SinoCoking is incorporated in the U.S. and has incurred a net operating loss for income tax purposes for 2010. As of December 31, 2010, the estimated net operating loss carryforwards for U.S. income tax purposes was approximately $1,299,000 which may be available to reduce future years’ taxable income. These carryforwards expire, if not utilized, beginning in 2010 and will continue through 2030. Management believes that the realization of the benefits arising from this loss appears to be uncertain due to the Company’s limited operating history and continuing losses for U.S. income tax purposes.

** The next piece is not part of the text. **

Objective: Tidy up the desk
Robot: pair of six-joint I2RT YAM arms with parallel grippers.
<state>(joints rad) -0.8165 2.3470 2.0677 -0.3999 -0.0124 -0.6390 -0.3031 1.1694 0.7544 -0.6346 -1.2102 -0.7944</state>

Accordingly, the Company has provided a 100% valuation allowance at December 31, 2010. The valuation allowance at December 31, 2010 was approximately $442,000. Management reviews this valuation allowance periodically and makes adjustments as necessary.

 
- 28 -

 


     
SINOCOKING COAL AND COKE CHEMICAL INDUSTRIES, INC. AND SUBSIDIARIES
NOTES TO CONSOLIDATED FINANCIAL STATEMENTS
DECEMBER 31, 2010
(UNAUDITED)

The Company has cumulative undistributed earnings of foreign subsidiaries of approximately $24.4 million as of December 31, 2010, which was included in consolidated retained earnings and will continue to be reinvested in its operations in the PRC.  Accordingly, no provision has been made for U.S. deferred taxes related to future repatriation of these earnings, nor is it practicable to estimate the amount of income taxes that would have to be provided if we concluded that such earnings will be remitted in the future.

Value added tax

The Company incurred VAT on sales and VAT on purchases in the PRC amounting to $3,318,650 and $1,885,137 for the three months ended December 31, 2010, respectively, and $3,292,017 and $843,375 for the three months ended December 31, 2009, respectively.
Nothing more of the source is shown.